Work instructions ▸
Only one stretch of the records below is wanted: the lines from the one holding "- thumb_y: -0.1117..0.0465" through the one holding "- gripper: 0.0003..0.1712". Return it exactly, both ends included.

Data extracted from a collection ▸
- Opening Delimiter -
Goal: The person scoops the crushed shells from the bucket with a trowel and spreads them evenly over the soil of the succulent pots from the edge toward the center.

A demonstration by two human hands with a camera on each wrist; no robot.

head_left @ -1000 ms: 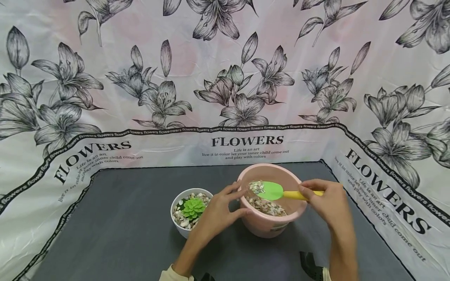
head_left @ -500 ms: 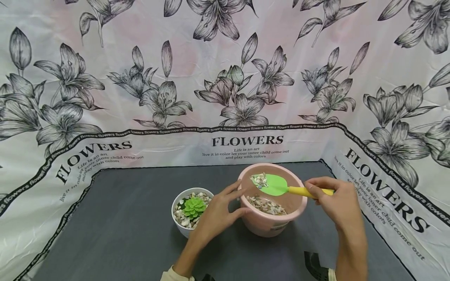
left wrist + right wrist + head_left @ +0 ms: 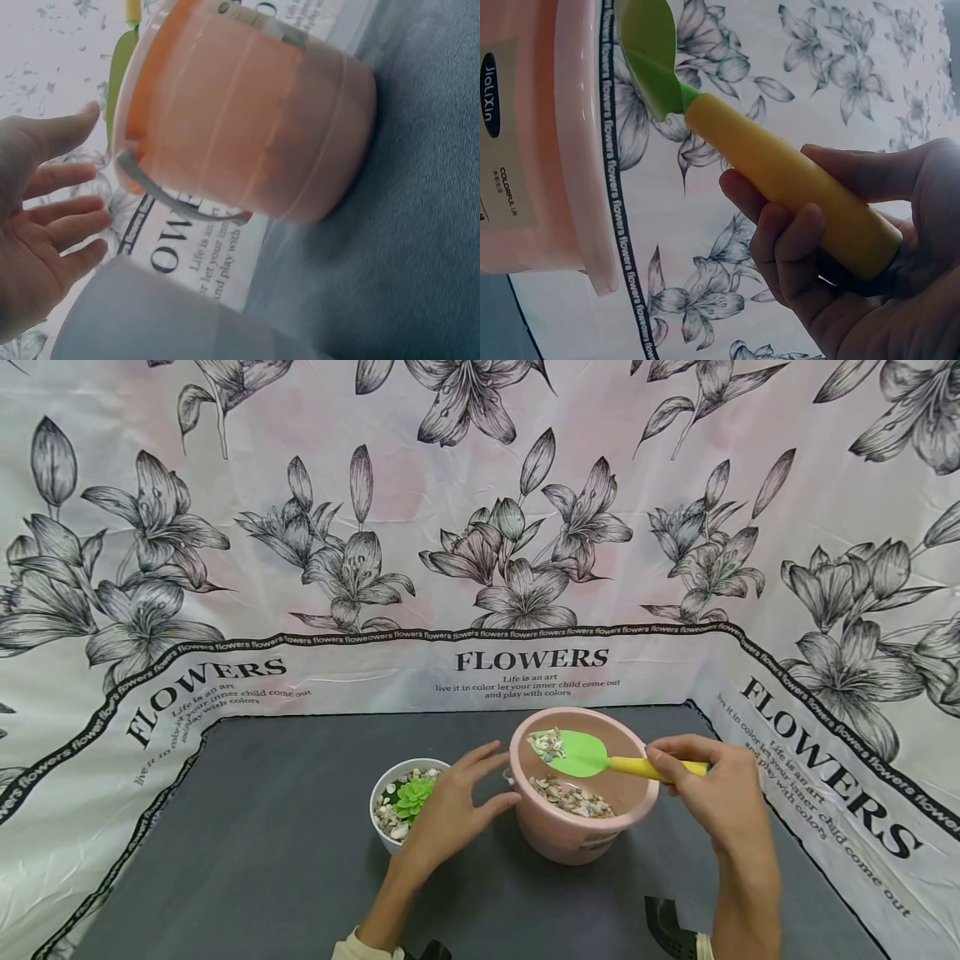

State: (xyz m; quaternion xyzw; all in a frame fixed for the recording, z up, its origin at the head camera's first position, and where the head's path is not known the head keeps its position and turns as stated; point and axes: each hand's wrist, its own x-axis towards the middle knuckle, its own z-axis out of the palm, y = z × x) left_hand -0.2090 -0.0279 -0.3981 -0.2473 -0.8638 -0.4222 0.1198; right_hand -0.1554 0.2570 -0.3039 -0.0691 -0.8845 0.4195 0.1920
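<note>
Since a second ago the scoop [image 3: 577,753] has come up out of the pebbles and drifted toward the far side of the pink bucket [image 3: 581,839], and the left hand [image 3: 450,810] has let go of the bucket's side, fingers now spread and apart from it.

Right hand [image 3: 712,789] is wrapped around the yellow handle [image 3: 795,176], fingers curled under and thumb on top, near the butt end. Green blade sticks out over the bucket with a small heap of pebbles [image 3: 547,743] on its tip. Looks like light, stiff plastic, so weight isn't the issue; my guess is the loose load is, since those bits roll off if the blade tips. Keeping it level matters more than squeezing hard, and that smooth handle could twist in the grip, so holding it mid-handle seems sensible.

Left hand hangs open and relaxed, holding nothing, between the bucket and the small white pot [image 3: 390,835] just to its left. That pot has a green succulent [image 3: 411,797] with pebbles around it.

Bucket sits right below the scoop, more pebbles in the bottom, thin wire handle [image 3: 161,196] hanging down its side. Probably light plastic too, easy to nudge.

Beyond the hands: grey mat [image 3: 262,843] and a floral "FLOWERS" backdrop [image 3: 525,527] all around.
</note>
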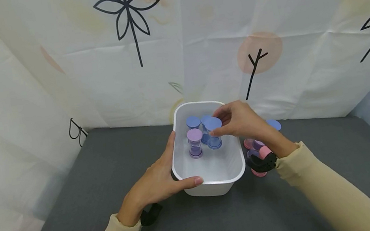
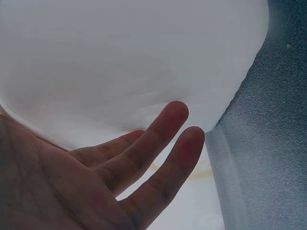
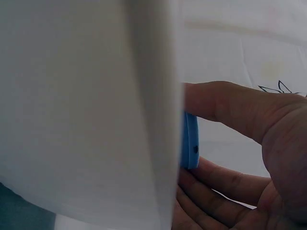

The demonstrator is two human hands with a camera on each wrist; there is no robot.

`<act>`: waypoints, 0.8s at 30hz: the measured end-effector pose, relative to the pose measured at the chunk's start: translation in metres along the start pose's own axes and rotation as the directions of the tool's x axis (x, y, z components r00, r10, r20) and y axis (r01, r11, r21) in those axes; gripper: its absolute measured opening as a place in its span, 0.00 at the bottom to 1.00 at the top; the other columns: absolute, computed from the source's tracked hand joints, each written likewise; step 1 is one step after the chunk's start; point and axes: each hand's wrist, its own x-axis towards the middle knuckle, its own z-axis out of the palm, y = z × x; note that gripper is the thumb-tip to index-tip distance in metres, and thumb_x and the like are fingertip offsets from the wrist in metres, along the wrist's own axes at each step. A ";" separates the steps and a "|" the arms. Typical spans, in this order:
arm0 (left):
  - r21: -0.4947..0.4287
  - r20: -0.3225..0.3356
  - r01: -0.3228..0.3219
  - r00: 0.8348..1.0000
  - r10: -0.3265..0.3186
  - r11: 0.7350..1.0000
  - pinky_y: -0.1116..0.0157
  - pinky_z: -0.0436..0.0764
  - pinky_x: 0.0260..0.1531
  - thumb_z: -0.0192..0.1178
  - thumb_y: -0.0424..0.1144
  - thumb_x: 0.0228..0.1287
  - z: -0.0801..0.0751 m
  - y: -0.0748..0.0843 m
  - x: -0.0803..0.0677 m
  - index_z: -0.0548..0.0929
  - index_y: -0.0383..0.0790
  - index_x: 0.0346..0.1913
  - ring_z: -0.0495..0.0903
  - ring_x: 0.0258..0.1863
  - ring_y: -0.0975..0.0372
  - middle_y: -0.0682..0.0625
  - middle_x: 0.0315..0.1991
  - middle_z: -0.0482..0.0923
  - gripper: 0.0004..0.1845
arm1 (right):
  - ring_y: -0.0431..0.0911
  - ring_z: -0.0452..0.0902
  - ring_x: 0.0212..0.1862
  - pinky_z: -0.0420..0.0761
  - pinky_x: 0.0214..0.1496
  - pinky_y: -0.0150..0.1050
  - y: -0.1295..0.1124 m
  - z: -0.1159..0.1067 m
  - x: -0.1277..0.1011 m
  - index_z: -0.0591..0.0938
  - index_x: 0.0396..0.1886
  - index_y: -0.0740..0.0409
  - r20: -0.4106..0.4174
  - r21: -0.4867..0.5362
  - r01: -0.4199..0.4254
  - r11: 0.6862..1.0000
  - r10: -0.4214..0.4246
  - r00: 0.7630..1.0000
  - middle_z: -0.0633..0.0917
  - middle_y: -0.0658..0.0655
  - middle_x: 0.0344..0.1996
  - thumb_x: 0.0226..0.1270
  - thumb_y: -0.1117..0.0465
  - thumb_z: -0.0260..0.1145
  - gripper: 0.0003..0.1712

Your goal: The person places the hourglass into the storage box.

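Observation:
A white plastic tub [image 1: 210, 190] stands on the dark grey table. My left hand [image 1: 155, 181] rests against its left side, the thumb along the near rim. In the left wrist view, straight fingers [image 2: 163, 129] lie by the outer wall. Over the tub's right half, my right hand [image 1: 243, 120] pinches a blue sand timer [image 1: 213, 123] between thumb and fingers. Its blue cap [image 3: 192, 139] shows past the tub wall in the right wrist view. Inside the tub are a purple sand timer [image 1: 194, 135] and two blue ones, one of them partly hidden behind the held timer.
To the tub's right, several pink, purple and blue sand timers [image 1: 259, 172] stand partly hidden under my right wrist. A blue cap [image 1: 274, 124] shows beyond that wrist. White patterned cloth [image 1: 123, 85] hangs behind the table [image 1: 88, 210].

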 end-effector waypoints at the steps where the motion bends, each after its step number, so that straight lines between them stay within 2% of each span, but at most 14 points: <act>1: 0.003 -0.001 0.004 1.000 -0.004 1.000 0.46 0.73 0.57 0.76 0.62 0.51 0.000 0.000 0.000 0.30 0.74 0.79 0.75 0.59 0.63 0.56 0.73 0.63 0.68 | 0.51 0.85 0.43 0.83 0.48 0.47 0.000 0.001 0.000 0.86 0.50 0.64 0.003 -0.022 0.004 1.000 -0.004 1.000 0.88 0.58 0.41 0.51 0.58 0.83 0.27; 9: 0.020 -0.004 0.024 1.000 -0.024 1.000 0.50 0.74 0.55 0.76 0.63 0.52 -0.001 0.001 -0.001 0.29 0.74 0.79 0.76 0.58 0.63 0.59 0.73 0.62 0.68 | 0.52 0.83 0.44 0.82 0.51 0.49 -0.002 0.007 0.001 0.87 0.50 0.65 0.031 -0.188 0.038 0.981 -0.033 0.999 0.87 0.58 0.40 0.51 0.56 0.83 0.28; 15: 0.030 -0.007 0.026 1.000 -0.026 0.999 0.52 0.74 0.54 0.76 0.63 0.51 -0.001 0.001 -0.002 0.29 0.72 0.80 0.76 0.57 0.64 0.61 0.72 0.62 0.68 | 0.51 0.83 0.44 0.82 0.52 0.49 -0.002 0.010 0.001 0.87 0.51 0.65 0.039 -0.208 0.054 0.977 -0.047 0.998 0.88 0.59 0.41 0.52 0.55 0.82 0.28; 19: 0.027 -0.006 0.028 1.000 -0.028 0.999 0.51 0.74 0.54 0.76 0.63 0.51 0.000 0.000 -0.002 0.29 0.74 0.79 0.76 0.57 0.64 0.61 0.72 0.63 0.68 | 0.51 0.83 0.45 0.82 0.52 0.50 -0.001 0.012 0.002 0.87 0.51 0.66 0.053 -0.210 0.070 0.975 -0.060 0.997 0.88 0.59 0.41 0.52 0.55 0.82 0.28; 24: 0.021 -0.002 0.015 1.000 -0.015 1.000 0.51 0.74 0.55 0.75 0.63 0.52 0.000 0.000 -0.001 0.29 0.74 0.79 0.76 0.58 0.62 0.58 0.74 0.61 0.68 | 0.52 0.82 0.46 0.82 0.52 0.50 0.001 0.014 0.003 0.86 0.51 0.66 0.086 -0.216 0.076 0.973 -0.058 0.995 0.88 0.59 0.42 0.52 0.55 0.83 0.29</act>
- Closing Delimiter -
Expected answer ▸
  - thumb_y: -0.1117..0.0465
  - thumb_z: -0.0260..0.1145
  - gripper: 0.0003..0.1712

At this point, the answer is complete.